The tumor cells have the Warburg effect, and the glycolysis mode is adopted preferentially under the aerobic condition to rapidly generate energy for the cancer cells, so that the rapid proliferation of the tumor is realized, and a great growth advantage is provided for the tumor. Meanwhile, the high lactic acid microenvironment caused by the transformation strengthens the invasiveness and metastasis of cancer cells. Therefore, the aim of inhibiting the growth of cancer cells can be achieved by blocking glycolysis.

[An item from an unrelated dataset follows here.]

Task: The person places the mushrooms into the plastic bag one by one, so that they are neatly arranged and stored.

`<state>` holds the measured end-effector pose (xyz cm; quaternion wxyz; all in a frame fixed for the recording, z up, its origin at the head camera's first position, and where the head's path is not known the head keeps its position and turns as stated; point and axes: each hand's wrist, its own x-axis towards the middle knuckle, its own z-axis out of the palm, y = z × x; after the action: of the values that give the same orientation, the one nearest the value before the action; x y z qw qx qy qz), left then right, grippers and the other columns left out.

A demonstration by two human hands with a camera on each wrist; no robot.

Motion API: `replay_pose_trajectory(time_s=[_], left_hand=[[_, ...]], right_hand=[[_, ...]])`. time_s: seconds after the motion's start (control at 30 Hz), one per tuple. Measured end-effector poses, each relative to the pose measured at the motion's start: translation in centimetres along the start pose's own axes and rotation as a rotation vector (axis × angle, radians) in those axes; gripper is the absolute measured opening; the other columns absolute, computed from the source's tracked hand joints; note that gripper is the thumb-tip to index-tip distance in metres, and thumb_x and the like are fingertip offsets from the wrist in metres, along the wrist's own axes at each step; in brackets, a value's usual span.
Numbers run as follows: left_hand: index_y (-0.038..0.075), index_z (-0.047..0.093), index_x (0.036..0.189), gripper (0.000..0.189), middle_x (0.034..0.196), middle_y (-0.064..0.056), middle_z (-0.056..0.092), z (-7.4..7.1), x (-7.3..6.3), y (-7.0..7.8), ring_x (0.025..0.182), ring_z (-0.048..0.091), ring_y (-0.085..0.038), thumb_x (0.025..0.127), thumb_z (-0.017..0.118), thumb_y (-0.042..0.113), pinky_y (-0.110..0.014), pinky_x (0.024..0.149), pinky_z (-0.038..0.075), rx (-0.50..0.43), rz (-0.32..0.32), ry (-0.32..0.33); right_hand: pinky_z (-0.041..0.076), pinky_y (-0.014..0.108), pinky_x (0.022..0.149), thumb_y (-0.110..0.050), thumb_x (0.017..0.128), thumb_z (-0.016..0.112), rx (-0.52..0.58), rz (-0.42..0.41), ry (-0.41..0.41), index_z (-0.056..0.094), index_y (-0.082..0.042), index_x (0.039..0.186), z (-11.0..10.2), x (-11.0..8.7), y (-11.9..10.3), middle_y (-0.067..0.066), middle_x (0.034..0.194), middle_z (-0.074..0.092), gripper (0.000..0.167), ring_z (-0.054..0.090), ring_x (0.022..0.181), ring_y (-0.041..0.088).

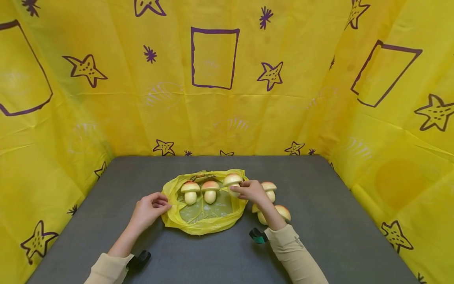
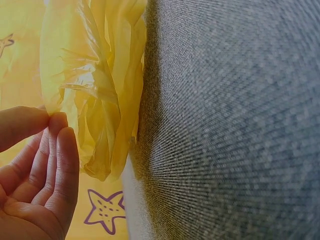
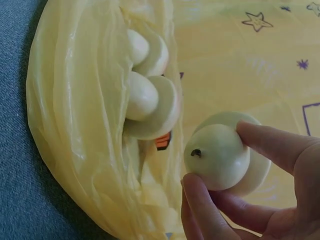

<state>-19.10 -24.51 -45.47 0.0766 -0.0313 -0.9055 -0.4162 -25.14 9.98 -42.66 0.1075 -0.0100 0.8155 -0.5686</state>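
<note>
A yellow plastic bag (image 1: 209, 227) lies spread on the grey table with its mouth facing up. My left hand (image 1: 147, 211) pinches the bag's left rim between thumb and fingertips, seen close in the left wrist view on the bag film (image 2: 95, 100). Two toy mushrooms with reddish caps, one at the left (image 1: 190, 191) and one beside it (image 1: 210, 190), lie inside. My right hand (image 1: 252, 191) grips a third mushroom (image 1: 232, 180) by its stem, over the bag's right rim. In the right wrist view a dark spot marks the stem's end (image 3: 215, 157).
Several more mushrooms lie right of the bag, one (image 1: 269, 189) behind my right forearm and another (image 1: 283, 213) partly covered by it. The grey table (image 1: 198, 260) is bounded by yellow cloth walls (image 1: 213, 130) with star drawings. Each wrist carries a black strap mount (image 1: 140, 260).
</note>
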Motion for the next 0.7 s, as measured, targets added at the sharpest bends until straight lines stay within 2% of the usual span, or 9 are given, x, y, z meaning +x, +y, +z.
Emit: replay_pose_trajectory(time_s=[0.07, 0.1, 0.13, 0.2, 0.3, 0.43, 0.53, 0.6, 0.7], left_hand=[[0.006, 0.066, 0.093, 0.022, 0.083, -0.004, 0.068, 0.0, 0.0, -0.1, 0.071, 0.062, -0.009, 0.079, 0.077, 0.019, -0.019, 0.063, 0.050, 0.000, 0.007, 0.004], [0.006, 0.066, 0.093, 0.023, 0.083, -0.004, 0.068, 0.0, 0.0, -0.1, 0.071, 0.062, -0.008, 0.079, 0.077, 0.019, -0.020, 0.062, 0.050, -0.001, 0.009, 0.004], [0.005, 0.066, 0.093, 0.023, 0.083, -0.004, 0.068, 0.0, 0.0, 0.0, 0.071, 0.062, -0.008, 0.079, 0.077, 0.020, -0.020, 0.062, 0.050, -0.002, 0.010, 0.005], [0.005, 0.065, 0.093, 0.024, 0.084, -0.004, 0.068, -0.1, 0.0, 0.0, 0.071, 0.061, -0.009, 0.079, 0.077, 0.021, -0.020, 0.062, 0.050, -0.004, 0.013, 0.002], [0.005, 0.065, 0.094, 0.024, 0.084, -0.005, 0.068, -0.1, 0.0, 0.0, 0.071, 0.062, -0.009, 0.080, 0.077, 0.020, -0.020, 0.062, 0.050, -0.008, 0.012, 0.003], [0.006, 0.065, 0.093, 0.022, 0.084, -0.004, 0.068, -0.1, 0.1, -0.1, 0.072, 0.062, -0.008, 0.080, 0.076, 0.019, -0.020, 0.063, 0.050, 0.005, 0.008, 0.000], [0.007, 0.066, 0.093, 0.021, 0.084, -0.004, 0.068, 0.0, 0.1, -0.1, 0.072, 0.062, -0.008, 0.080, 0.076, 0.019, -0.020, 0.063, 0.050, 0.007, 0.015, 0.000], [0.007, 0.066, 0.093, 0.021, 0.084, -0.004, 0.068, 0.0, 0.2, 0.0, 0.072, 0.062, -0.008, 0.080, 0.076, 0.019, -0.020, 0.063, 0.050, -0.001, 0.022, 0.001], [0.006, 0.066, 0.093, 0.022, 0.084, -0.004, 0.068, 0.0, 0.2, 0.0, 0.072, 0.062, -0.009, 0.080, 0.077, 0.020, -0.020, 0.063, 0.050, -0.011, 0.018, 0.003]], right_hand=[[0.056, 0.036, 0.078, -0.029, 0.081, 0.075, -0.004, -0.005, 0.010, 0.066, 0.006, 0.101, 0.3, 0.1, 0.0, 0.019, 0.105, 0.064, 0.041, 0.068, 0.092, 0.033], [0.056, 0.036, 0.077, -0.028, 0.081, 0.075, -0.003, -0.008, 0.014, 0.065, 0.004, 0.090, 0.4, 0.1, -0.1, 0.014, 0.089, 0.062, 0.035, 0.068, 0.088, 0.033], [0.056, 0.036, 0.076, -0.028, 0.081, 0.075, -0.007, -0.011, 0.018, 0.061, 0.002, 0.079, 0.5, 0.2, -0.1, 0.009, 0.075, 0.056, 0.034, 0.068, 0.085, 0.034], [0.056, 0.036, 0.075, -0.029, 0.081, 0.075, -0.021, -0.014, 0.032, 0.052, -0.003, 0.070, 0.8, 0.3, 0.0, 0.001, 0.063, 0.041, 0.036, 0.067, 0.079, 0.034], [0.056, 0.035, 0.071, -0.032, 0.079, 0.076, -0.061, -0.019, 0.058, 0.048, -0.009, 0.064, 1.1, 0.6, 0.2, -0.003, 0.058, 0.034, 0.040, 0.066, 0.072, 0.030], [0.052, 0.029, 0.059, -0.038, 0.077, 0.077, -0.192, -0.044, 0.098, 0.046, -0.013, 0.055, 1.4, 0.7, 0.5, 0.006, 0.052, 0.050, 0.045, 0.066, 0.067, 0.028], [0.043, 0.026, 0.050, -0.040, 0.078, 0.075, -0.299, -0.072, 0.120, 0.047, -0.014, 0.051, 1.7, 0.8, 0.7, 0.008, 0.053, 0.060, 0.047, 0.064, 0.061, 0.027], [0.038, 0.024, 0.046, -0.041, 0.078, 0.074, -0.334, -0.078, 0.128, 0.047, -0.015, 0.051, 1.9, 1.0, 0.9, 0.005, 0.050, 0.058, 0.047, 0.060, 0.054, 0.022], [0.029, 0.022, 0.043, -0.042, 0.079, 0.073, -0.372, -0.077, 0.138, 0.042, -0.016, 0.049, 2.3, 1.2, 1.1, -0.002, 0.044, 0.045, 0.050, 0.046, 0.043, 0.013]])
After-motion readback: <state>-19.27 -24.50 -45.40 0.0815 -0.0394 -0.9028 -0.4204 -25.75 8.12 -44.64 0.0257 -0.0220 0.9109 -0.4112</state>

Alpha-enolase 1 (eno 1) is one of 3 isoenzymes of the enolase family, is highly expressed in a variety of tumors, and promotes tumor growth. As an important rate-limiting enzyme in glycolysis, ENO1 catalyzes the dehydration of 2-phosphoglycerate of the glycolytic pathway to phosphoenolpyruvate, generates ATP, and affects tumor cell proliferation by promoting tumor cell energy metabolism. In addition to glycolysis, ENO1 is involved in a variety of processes such as growth control, hypoxia tolerance and allergic reactions.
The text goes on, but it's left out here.